Non-SE's I have seen for 4500-6000, many beat, but many really nice too.


----------



## jenns240 (May 17, 2004)

i would say about 6k for it. it surprises me sometimes when i hear the mileage some cars have. i have a 92 240sx coupe and it only has 65,800 miles, but that could be because i store mine every winter (for like 6 months) or im just a loser and i dont go anywhere


----------



## logik23 (Mar 27, 2004)

240s are cars worth storing!


----------



## Journer (Jun 13, 2004)

lol, i paid 3k for my 97 SE in almost perfect condition w/ 134k on it, runs like a charm, girl driven other than the first 50k that was driven by some old man. I got such an awesome deal  If you go to carsearch4u.com or somthing like that (google it) they have some good deals. i looked at them up until the point i got mine. Expect to pay no less than 4k for one in good condition unless u know a friend that will cut you a deal. but dont pay over 6k unless the condition is great or it has mods, especially if it is getting up into the hiiiigh mileage. just my 2cents


----------



## vsp3c (May 15, 2003)

alkemyst said:


> Was it an SE?
> 
> 97 - 98 SE's are going to run $10k in great shape on average. You can sometimes snag them close to $8k....beaters and the like are still in the $6-7k range usually.
> 
> Non-SE's I have seen for 4500-6000, many beat, but many really nice too.

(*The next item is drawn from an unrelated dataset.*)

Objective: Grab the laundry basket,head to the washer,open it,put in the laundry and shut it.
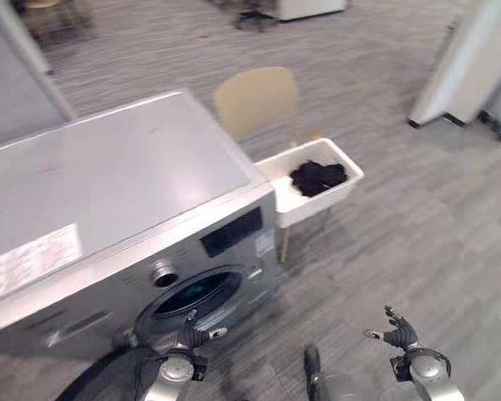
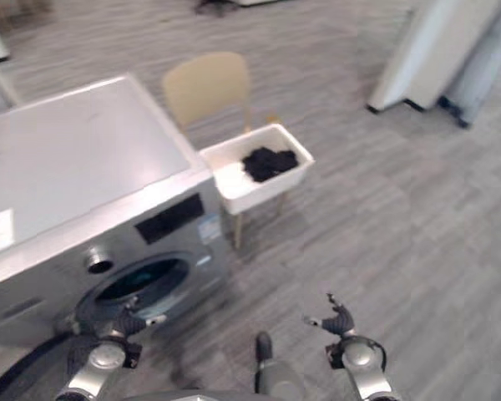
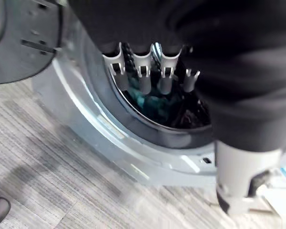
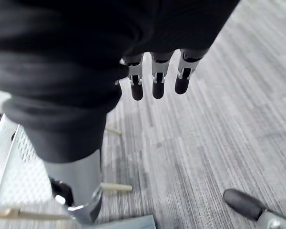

10K??? don't smoke crack. i can pick up a clean 97 se for 3k..i got hook ups


----------



## kaptainkrollio (Jul 29, 2003)

Journer said:


> lol, i paid 3k for my 97 SE in almost perfect condition w/ 134k on it, runs like a charm, girl driven other than the first 50k that was driven by some old man. I got such an awesome deal  If you go to carsearch4u.com or somthing like that (google it) they have some good deals. i looked at them up until the point i got mine. Expect to pay no less than 4k for one in good condition unless u know a friend that will cut you a deal. but dont pay over 6k unless the condition is great or it has mods, especially if it is getting up into the hiiiigh mileage. just my 2cents


 that website is for england(based on the fact that the site is carsearch4u.co.uk), i don't think that have cars here.


----------



## alkemyst (May 21, 2004)

vsp3c said:


> 10K??? don't smoke crack. i can pick up a clean 97 se for 3k..i got hook ups


If you could pick up a clean 97 SE for $3k why don't you and just resell them DAILY for book value (around $7500 I think).

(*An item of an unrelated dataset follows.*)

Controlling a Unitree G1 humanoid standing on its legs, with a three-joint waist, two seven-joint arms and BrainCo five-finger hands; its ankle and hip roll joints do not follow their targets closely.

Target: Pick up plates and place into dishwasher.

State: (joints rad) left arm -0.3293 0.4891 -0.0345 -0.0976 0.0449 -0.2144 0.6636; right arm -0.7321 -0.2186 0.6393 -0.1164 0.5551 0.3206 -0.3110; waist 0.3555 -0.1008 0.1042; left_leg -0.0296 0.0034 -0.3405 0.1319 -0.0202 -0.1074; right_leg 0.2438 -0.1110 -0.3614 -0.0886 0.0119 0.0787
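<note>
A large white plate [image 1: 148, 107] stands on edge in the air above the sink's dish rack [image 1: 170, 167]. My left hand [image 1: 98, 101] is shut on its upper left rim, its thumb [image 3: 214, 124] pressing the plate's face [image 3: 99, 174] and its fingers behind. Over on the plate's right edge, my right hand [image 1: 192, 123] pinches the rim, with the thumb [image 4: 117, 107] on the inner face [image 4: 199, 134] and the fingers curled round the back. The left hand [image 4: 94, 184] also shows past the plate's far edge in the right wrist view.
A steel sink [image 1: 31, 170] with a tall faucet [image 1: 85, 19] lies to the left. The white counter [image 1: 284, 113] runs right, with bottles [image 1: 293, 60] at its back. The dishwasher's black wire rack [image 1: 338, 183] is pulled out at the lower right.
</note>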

I guess your version of clean could be the reason why.


----------



## Loki (Jan 12, 2004)

cuss he's lying


----------



## Journer (Jun 13, 2004)

kaptainkrollio said:


> that website is for england(based on the fact that the site is carsearch4u.co.uk), i don't think that have cars here.


 sorry, lol, heres the addy

www.carsearch4u.net based out of Clearwater, FL but they ship nationwide...


----------



## 93blackSER (Feb 1, 2003)

Loki said:


> cuss he's lying


you need to get a clue and shut the hell up. all you do is run your mouth. you dont know shit about cars or your 240. go sell it to someone who deserves it.


----------



## kaptainkrollio (Jul 29, 2003)

Journer said:


> sorry, lol, heres the addy
> 
> www.carsearch4u.net based out of Clearwater, FL but they ship nationwide...


 no problem


----------



## AlexAtMyNismo (Apr 16, 2004)

Kelly Blue Book Buyer's Price.... 

This quote is for a 97 with 138,000 miles and assuming it's an SE model which is worth more... 

-Alex B.


----------



## vsp3c (May 15, 2003)

Loki said:


> cuss he's lying


my dad is an alumni of nation's #1 rated ( 9 years in a row ) international management graduate school. people from all over the world come to the school and most of these kids are rich as hell. bmw, mercedes, porsche all over the place. because my dad is an alumni, he gets a pretty good deal on whatever's up for sale on the school website. quit talking shat when you don't know anything. i really could get a clean s14 around 3grand and my dad and i are considering it


----------



## kaptainkrollio (Jul 29, 2003)

and what school is this?


----------



## alkemyst (May 21, 2004)

93blackSER said:


> you need to get a clue and shut the hell up. all you do is run your mouth. you dont know shit about cars or your 240. go sell it to someone who deserves it.


Damn is the other guy your boifurendo? :banhump:


----------



## alkemyst (May 21, 2004)

vsp3c said:


> my dad is an alumni of nation's #1 rated ( 9 years in a row ) international management graduate school. people from all over the world come to the school and most of these kids are rich as hell. bmw, mercedes, porsche all over the place. because my dad is an alumni, he gets a pretty good deal on whatever's up for sale on the school website. quit talking shat when you don't know anything. i really could get a clean s14 around 3grand and my dad and i are considering it


WTF does that have to do with people willing to lower their price on a car for your dad because he is alumni. You are the one delusional. 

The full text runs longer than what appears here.